Write the listing out again word for word, leaving each picture behind.

***** Data block *****

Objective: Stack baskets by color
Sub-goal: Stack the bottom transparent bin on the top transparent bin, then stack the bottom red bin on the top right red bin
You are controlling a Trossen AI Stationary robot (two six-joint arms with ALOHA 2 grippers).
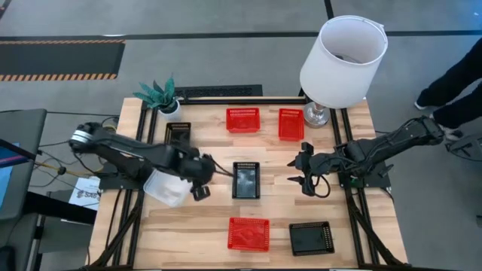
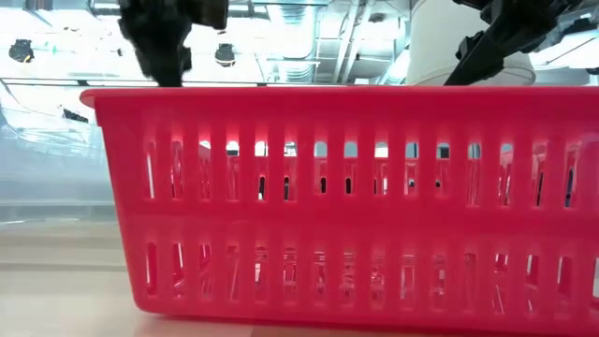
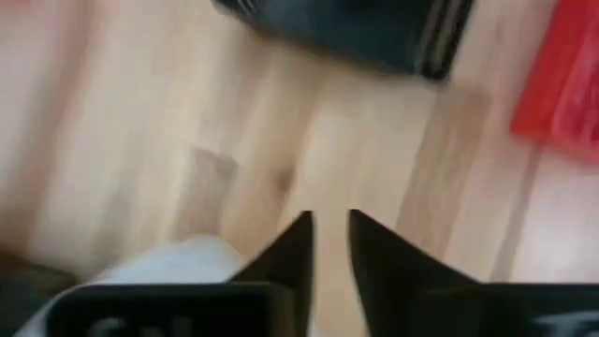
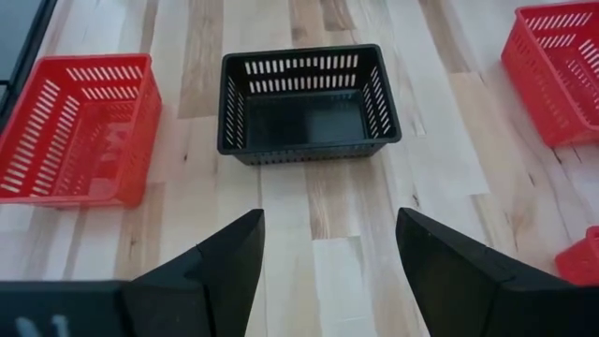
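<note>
The left gripper [image 1: 200, 181] hangs over the left-middle of the wooden surface [image 1: 203, 226], its fingers [image 3: 290, 257] drawn nearly together with only a thin gap between them and nothing visibly clamped there. A clear basket [image 1: 166, 187] sits just beside this gripper, on its outer side under the wrist; whether the two touch cannot be told. Just ahead of the fingertips, toward the middle of the surface, lies a black basket [image 1: 246, 180]. Another black basket [image 1: 178, 133] lies behind the left gripper, near a small potted plant [image 1: 160, 95].

The right gripper [image 1: 299, 173] waits on the other side of the middle black basket, its fingers spread wide apart and holding nothing. In the right wrist view that black basket [image 4: 306, 103] lies straight ahead of the open fingers, near but not touching.

Two red baskets [image 1: 242, 119] [image 1: 291, 123] stand side by side at the far edge, beyond both grippers, next to a white lamp [image 1: 340, 60]. A third red basket [image 1: 248, 233] and a third black basket [image 1: 310, 238] lie at the near edge, well apart from either gripper.
</note>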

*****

§ Finished exercise:
Objective: Stack baskets by color
Sub-goal: Stack the bottom transparent bin on the top transparent bin, then stack the bottom red bin on the top right red bin
You are controlling a Trossen AI Stationary robot (two six-joint arms with ALOHA 2 grippers).
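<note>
The left gripper [image 1: 200, 181] hangs over the left-middle of the wooden surface [image 1: 203, 226], its fingers [image 3: 290, 257] drawn nearly together with only a thin gap between them and nothing visibly clamped there. A clear basket [image 1: 166, 187] sits just beside this gripper, on its outer side under the wrist; whether the two touch cannot be told. Just ahead of the fingertips, toward the middle of the surface, lies a black basket [image 1: 246, 180]. Another black basket [image 1: 178, 133] lies behind the left gripper, near a small potted plant [image 1: 160, 95].

The right gripper [image 1: 299, 173] waits on the other side of the middle black basket, its fingers spread wide apart and holding nothing. In the right wrist view that black basket [image 4: 306, 103] lies straight ahead of the open fingers, near but not touching.

Two red baskets [image 1: 242, 119] [image 1: 291, 123] stand side by side at the far edge, beyond both grippers, next to a white lamp [image 1: 340, 60]. A third red basket [image 1: 248, 233] and a third black basket [image 1: 310, 238] lie at the near edge, well apart from either gripper.
</note>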

Nothing remains to add to the output.